Case study in active learning

This case study uses another well-known publicly available dataset to demonstrate active learning techniques using open source Java libraries. As before, we begin with defining the business problem, what tools and frameworks are used, how the principles of machine learning are realized in the solution, and what the data analysis steps reveal. Next, we describe the experiments that were conducted, evaluate the performance of the various models, and provide an analysis of the results.

Tools and software

For the experiments in Active Learning, JCLAL was the tool used. JCLAL is a Java framework for Active Learning, supporting single-label and multi-label learning.

Note

JCLAL is open source and is distributed under the GNU general public license: https://sourceforge.net/p/jclal/git/ci/master/tree/.

Business problem

The abalone dataset, which is used in these experiments, contains data on various physical and anatomical characteristics of abalone—commonly known as sea snails. The goal is to predict the number of rings in the shell, which is indicative of the age of the specimen.

Machine learning mapping

As we have seen, active learning is characterized by starting with a small set of labeled data accompanied by techniques of querying the unlabeled data such that we incrementally add instances to the labeled set. This is performed over multiple iterations, a batch at a time. The number of iterations and batch size are hyper-parameters for these techniques. The querying strategy and the choice of supervised learning method used to train on the growing number of labeled instances are additional inputs.

Data Collection

As before, we will use an existing dataset available from the UCI repository (https://archive.ics.uci.edu/ml/datasets/Abalone). The original owners of the database are the Department of Primary Industry and Fisheries in Tasmania, Australia.

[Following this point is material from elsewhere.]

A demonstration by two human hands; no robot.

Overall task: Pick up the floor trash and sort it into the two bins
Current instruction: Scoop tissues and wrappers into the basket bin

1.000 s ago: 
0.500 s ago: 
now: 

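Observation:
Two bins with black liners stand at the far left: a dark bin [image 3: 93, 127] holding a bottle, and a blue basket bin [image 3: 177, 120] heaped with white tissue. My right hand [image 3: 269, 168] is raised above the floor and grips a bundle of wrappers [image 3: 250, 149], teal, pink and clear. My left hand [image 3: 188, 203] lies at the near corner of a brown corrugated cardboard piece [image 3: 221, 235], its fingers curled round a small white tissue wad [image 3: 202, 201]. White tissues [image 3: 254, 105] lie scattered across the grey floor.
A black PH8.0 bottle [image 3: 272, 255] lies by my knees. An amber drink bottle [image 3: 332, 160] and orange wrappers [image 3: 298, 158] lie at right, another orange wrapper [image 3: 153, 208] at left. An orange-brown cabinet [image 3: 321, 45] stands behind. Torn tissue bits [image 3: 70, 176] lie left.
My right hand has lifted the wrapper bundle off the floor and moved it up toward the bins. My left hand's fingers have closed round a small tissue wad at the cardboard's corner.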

The data types and descriptions of the attributes accompany the data and are reproduced in Table 5. The class attribute, Rings, has 29 distinct classes:

Name

Data type

Measurement units

Description

Sex

nominal

M, F, and I (infant)

sex of specimen

Length

continuous

mm

longest shell measurement

Diameter

continuous

mm

perpendicular to length

Height

continuous

mm

with meat in shell

Whole weight

continuous

grams

whole abalone

Shucked weight

continuous

grams

weight of meat

Viscera weight

continuous

grams

gut weight (after bleeding)

Shell weight

continuous

grams

after being dried

Rings

integer

count

+1.5 gives the age in years

Table 5. Abalone dataset features

Data sampling and transformation

For this experiment, we treated a randomly selected 4,155 records as unlabeled and kept the remaining 17 as labeled. There is no transformation of the data.

Feature analysis and dimensionality reduction

With only eight features, there is no need for dimensionality reduction. The dataset comes with some statistics on the features, reproduced in Table 6:

 

Length

Diameter

Height

Whole

Shucked

Viscera

Shell

Rings

Min

0.075

0.055

0

0.002

0.001

0.001

0.002

1

Max

0.815

0.65

1.13

2.826

1.488

0.76

1.005

29

Mean

0.524

0.408

0.14

0.829

0.359

0.181

0.239

9.934

SD

0.12

0.099

0.042

0.49

0.222

0.11

0.139

3.224

Correl

0.557

0.575

0.557

0.54

0.421

0.504

0.628

1

Table 6. Summary statistics by feature

Models, results, and evaluation

We conducted two sets of experiments. The first used pool-based scenarios and the second, stream-based. In each set, we used entropy sampling, least confident sampling, margin sampling, and vote entropy sampling. The classifiers used were Naïve Bayes, Logistic Regression, and J48 (implementation of C4.5). For every experiment, 100 iterations were run, with batch sizes of 1 and 10. In Table 7, we present a subset of these results, specifically, pool-based and stream-based scenarios for each sampling method using Naïve Bayes, Simple Logistic, and C4.5 classifiers with a batch size of 10.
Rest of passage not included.